FP8 versus INT8 for efficient deep learning inference

Mart van Baalen,Andrey Kuzmin,Suparna S Nair,Yuwei Ren,Eric Mahurin,Chirag Patel,Sundar Subramanian,Sanghyuk Lee,Markus Nagel,Joseph Soriaga,Tijmen Blankevoort

Recently, the idea of using FP8 as a number format for neural network training has been floating around the deep learning world. Given that most training is currently conducted with entire networks in FP32, or sometimes FP16 with mixed-precision, the step to having some parts of a network run in FP8 with 8-bit weights is an appealing potential speed-up for the generally costly and time-intensive training procedures in deep learning. A natural question arises regarding what this development means for efficient inference on edge devices. In the efficient inference device world, workloads are frequently executed in INT8. Sometimes going even as low as INT4 when efficiency calls for it. In this whitepaper, we compare the performance for both the FP8 and INT formats for efficient on-device inference.
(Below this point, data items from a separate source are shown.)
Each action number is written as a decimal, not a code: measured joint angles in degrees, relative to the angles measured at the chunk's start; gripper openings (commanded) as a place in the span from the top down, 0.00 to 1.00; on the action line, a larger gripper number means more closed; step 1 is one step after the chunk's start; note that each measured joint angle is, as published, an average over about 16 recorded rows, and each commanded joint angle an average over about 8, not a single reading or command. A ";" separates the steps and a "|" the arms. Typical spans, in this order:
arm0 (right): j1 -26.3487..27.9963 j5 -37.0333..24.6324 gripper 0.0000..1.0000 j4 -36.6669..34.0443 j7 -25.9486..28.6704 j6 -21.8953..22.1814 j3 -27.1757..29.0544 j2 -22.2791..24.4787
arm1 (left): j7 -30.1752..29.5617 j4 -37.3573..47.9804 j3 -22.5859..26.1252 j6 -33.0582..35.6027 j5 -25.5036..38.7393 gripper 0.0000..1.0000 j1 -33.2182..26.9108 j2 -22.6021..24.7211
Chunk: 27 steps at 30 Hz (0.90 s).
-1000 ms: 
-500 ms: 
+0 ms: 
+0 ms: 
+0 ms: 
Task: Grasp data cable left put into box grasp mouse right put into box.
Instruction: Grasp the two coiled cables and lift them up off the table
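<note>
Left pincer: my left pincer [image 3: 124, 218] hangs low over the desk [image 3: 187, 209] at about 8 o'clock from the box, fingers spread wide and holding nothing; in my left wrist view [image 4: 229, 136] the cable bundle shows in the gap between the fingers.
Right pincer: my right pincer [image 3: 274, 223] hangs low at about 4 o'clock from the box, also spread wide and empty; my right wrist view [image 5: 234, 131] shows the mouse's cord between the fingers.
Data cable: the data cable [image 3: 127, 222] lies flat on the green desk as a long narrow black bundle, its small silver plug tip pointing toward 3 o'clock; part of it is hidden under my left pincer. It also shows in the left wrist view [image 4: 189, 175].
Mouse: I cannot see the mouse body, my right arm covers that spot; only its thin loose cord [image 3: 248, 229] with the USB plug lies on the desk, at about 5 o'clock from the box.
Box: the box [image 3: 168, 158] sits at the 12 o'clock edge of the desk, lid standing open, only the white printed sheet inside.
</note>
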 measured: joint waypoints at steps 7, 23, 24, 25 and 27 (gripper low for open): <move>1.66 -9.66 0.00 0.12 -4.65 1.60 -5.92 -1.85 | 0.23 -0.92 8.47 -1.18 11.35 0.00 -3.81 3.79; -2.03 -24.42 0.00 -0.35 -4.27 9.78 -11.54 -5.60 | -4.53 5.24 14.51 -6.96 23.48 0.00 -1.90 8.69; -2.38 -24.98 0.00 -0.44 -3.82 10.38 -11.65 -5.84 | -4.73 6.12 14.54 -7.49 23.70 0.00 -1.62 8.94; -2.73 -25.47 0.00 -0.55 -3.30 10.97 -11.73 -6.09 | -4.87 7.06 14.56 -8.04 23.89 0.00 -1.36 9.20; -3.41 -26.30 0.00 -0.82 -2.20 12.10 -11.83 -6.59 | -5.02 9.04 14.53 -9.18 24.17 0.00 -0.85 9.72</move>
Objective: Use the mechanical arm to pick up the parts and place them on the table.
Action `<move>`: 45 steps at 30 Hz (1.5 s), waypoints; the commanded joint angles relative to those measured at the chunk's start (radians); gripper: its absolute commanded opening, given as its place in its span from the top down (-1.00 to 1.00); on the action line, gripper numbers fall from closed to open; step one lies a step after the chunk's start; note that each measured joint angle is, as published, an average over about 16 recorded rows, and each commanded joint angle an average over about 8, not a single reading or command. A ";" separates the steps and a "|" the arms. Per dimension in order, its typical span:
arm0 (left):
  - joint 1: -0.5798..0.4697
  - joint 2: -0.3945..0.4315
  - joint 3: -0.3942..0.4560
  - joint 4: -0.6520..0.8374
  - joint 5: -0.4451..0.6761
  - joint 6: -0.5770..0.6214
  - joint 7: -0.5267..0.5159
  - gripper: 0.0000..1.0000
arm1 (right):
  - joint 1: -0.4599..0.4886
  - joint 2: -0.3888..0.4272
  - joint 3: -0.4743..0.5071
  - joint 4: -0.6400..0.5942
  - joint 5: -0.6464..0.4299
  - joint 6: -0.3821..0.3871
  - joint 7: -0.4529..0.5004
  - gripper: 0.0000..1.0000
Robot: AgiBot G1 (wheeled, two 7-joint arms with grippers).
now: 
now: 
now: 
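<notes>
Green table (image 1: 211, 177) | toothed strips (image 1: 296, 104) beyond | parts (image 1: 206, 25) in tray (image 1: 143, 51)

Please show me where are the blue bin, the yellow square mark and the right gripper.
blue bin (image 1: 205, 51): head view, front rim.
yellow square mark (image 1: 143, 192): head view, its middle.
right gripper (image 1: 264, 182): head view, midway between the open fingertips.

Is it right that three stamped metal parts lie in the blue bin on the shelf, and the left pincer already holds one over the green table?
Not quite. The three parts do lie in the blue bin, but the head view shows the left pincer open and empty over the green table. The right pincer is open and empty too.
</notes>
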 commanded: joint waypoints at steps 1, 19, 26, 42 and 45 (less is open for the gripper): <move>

We theoretically show the difference between the INT and FP formats for neural networks and present a plethora of post-training quantization and quantization-aware-training results to show how this theory translates to practice. We also provide a hardware analysis showing that the FP formats are somewhere between 50-180% less efficient in terms of compute in dedicated hardware than the INT format. Based on our research and a read of the research field, we conclude that although the proposed FP8 format could be good for training, the results for inference do not warrant a dedicated implementation of FP8 in favor of INT8 for efficient inference. We show that our results are mostly consistent with previous findings but that important comparisons between the formats have thus far been lacking. Finally, we discuss what happens when FP8-trained networks are converted to INT8 and conclude with a brief discussion on the most efficient way for on-device deployment and an extensive suite of INT8 results for many models.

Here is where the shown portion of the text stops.